* **AIM OF THE EXERCISE**
Please transcribe the following records in full, exactly as given.

(Records from a data source)
★ ★ ★ ★ ★ ★ ★
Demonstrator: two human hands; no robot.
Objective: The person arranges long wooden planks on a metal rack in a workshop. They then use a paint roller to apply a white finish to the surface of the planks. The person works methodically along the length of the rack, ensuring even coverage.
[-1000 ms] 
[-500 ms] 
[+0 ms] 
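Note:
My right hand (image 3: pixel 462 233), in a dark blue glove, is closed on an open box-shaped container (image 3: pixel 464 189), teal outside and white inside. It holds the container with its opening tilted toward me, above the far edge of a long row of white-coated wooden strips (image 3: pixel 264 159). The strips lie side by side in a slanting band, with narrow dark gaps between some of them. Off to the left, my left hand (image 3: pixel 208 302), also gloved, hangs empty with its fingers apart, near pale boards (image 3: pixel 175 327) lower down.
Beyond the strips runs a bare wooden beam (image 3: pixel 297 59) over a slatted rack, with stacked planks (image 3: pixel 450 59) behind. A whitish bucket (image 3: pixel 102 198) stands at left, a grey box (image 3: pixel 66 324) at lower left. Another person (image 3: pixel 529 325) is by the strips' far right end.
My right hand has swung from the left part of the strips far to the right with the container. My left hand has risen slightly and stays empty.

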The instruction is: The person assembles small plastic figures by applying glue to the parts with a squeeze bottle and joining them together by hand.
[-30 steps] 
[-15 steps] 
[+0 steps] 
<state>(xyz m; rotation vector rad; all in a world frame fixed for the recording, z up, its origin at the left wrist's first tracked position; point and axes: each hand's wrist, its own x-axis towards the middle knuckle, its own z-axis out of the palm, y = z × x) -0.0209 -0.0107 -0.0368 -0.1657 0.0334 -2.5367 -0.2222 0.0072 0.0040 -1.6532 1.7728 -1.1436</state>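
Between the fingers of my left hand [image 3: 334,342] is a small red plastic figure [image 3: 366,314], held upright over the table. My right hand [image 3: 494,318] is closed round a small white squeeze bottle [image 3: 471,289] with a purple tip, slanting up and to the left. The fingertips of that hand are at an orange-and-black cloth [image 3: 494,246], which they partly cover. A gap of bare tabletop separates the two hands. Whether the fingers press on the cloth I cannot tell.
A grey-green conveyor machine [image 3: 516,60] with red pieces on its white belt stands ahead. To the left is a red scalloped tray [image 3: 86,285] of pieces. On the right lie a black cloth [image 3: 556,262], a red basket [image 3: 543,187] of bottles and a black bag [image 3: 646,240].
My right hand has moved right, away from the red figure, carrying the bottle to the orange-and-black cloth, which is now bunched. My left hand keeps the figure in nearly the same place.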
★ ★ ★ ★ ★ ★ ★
* **OUTPUT**
Demonstrator: two human hands; no robot.
Objective: The person arranges long wooden planks on a metal rack in a workshop. They then use a paint roller to apply a white finish to the surface of the planks. The person works methodically along the length of the rack, ensuring even coverage.
[-1000 ms] 
[-500 ms] 
[+0 ms] 
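Note:
My right hand (image 3: pixel 462 233), in a dark blue glove, is closed on an open box-shaped container (image 3: pixel 464 189), teal outside and white inside. It holds the container with its opening tilted toward me, above the far edge of a long row of white-coated wooden strips (image 3: pixel 264 159). The strips lie side by side in a slanting band, with narrow dark gaps between some of them. Off to the left, my left hand (image 3: pixel 208 302), also gloved, hangs empty with its fingers apart, near pale boards (image 3: pixel 175 327) lower down.
Beyond the strips runs a bare wooden beam (image 3: pixel 297 59) over a slatted rack, with stacked planks (image 3: pixel 450 59) behind. A whitish bucket (image 3: pixel 102 198) stands at left, a grey box (image 3: pixel 66 324) at lower left. Another person (image 3: pixel 529 325) is by the strips' far right end.
My right hand has swung from the left part of the strips far to the right with the container. My left hand has risen slightly and stays empty.
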
The instruction is: The person assembles small plastic figures by applying glue to the parts with a squeeze bottle and joining them together by hand.
[-30 steps] 
[-15 steps] 
[+0 steps] 
<state>(xyz m; rotation vector rad; all in a world frame fixed for the recording, z up, its origin at the left wrist's first tracked position; point and axes: each hand's wrist, its own x-axis towards the middle knuckle, its own z-axis out of the palm, y = z × x) -0.0209 -0.0107 -0.0368 -0.1657 0.0334 -2.5367 -0.2222 0.0072 0.0040 -1.6532 1.7728 -1.1436</state>
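Between the fingers of my left hand [image 3: 334,342] is a small red plastic figure [image 3: 366,314], held upright over the table. My right hand [image 3: 494,318] is closed round a small white squeeze bottle [image 3: 471,289] with a purple tip, slanting up and to the left. The fingertips of that hand are at an orange-and-black cloth [image 3: 494,246], which they partly cover. A gap of bare tabletop separates the two hands. Whether the fingers press on the cloth I cannot tell.
A grey-green conveyor machine [image 3: 516,60] with red pieces on its white belt stands ahead. To the left is a red scalloped tray [image 3: 86,285] of pieces. On the right lie a black cloth [image 3: 556,262], a red basket [image 3: 543,187] of bottles and a black bag [image 3: 646,240].
My right hand has moved right, away from the red figure, carrying the bottle to the orange-and-black cloth, which is now bunched. My left hand keeps the figure in nearly the same place.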

This exercise is now done.